The device that allows access between the worlds, or rather part of the device, resides within the nexus of this vessel. You see, fifty years ago, when the Vantissar craft broke through into this realm, a power struggle ensued. A faction of the Vantissar demanded the ‘key’ for themselves, so that they could continue onwards through the book, as it were, to a place of ultimate sanctuary. Another faction, backed by Jelch and his companion, wanted to warn this world of the danger they faced. They calculated that they had fifty years to do this, before the Zhell would work out how to break down the barrier once again.

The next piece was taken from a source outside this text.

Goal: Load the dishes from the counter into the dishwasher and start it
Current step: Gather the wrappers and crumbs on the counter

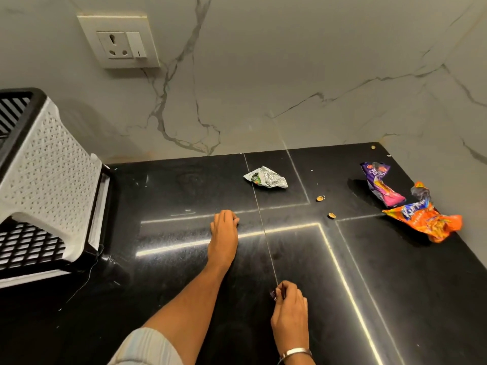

“Fifty years,” Jani whispered.

Shortly after the ship landed here,
the humans inhabiting this valley made contact with the Vantissar – though they thought them gods. A Vantissar from the faction opposing Jelch fled the ship, taking with it a ventha, a disc, that was a constituent of the ventha-di, the key which facilitates the passage from one realm to the next. In its ignorance, the Vantissar rebel thought it had the entire ventha-di... Jelch and his companion left the ship and searched for the miscreant and the ventha, but without luck. Possessing their own ventha, one each, they did their best to inform the powers that rule your world of the danger they faced... In time, the Vantissar succumbed to the viruses and pathogens of your world, which proved inimical to them, and they died out, and the third ventha was lost.

In a small voice, Jani said, “And Jelch gave me his disc, his ventha – for safe keeping? But... but I lost it.”

As Jelch told you, you did not lose it, Janisha. Your subconscious mind knows very well where it is.

“But...” she began.

Janisha, Jelch gave you the disc lest he should die of his wounds inflicted by the Russians. He wanted you to bring it here so that it could be reunited with the ventha-di. If he survived and found you, then he would continue his onward quest to London.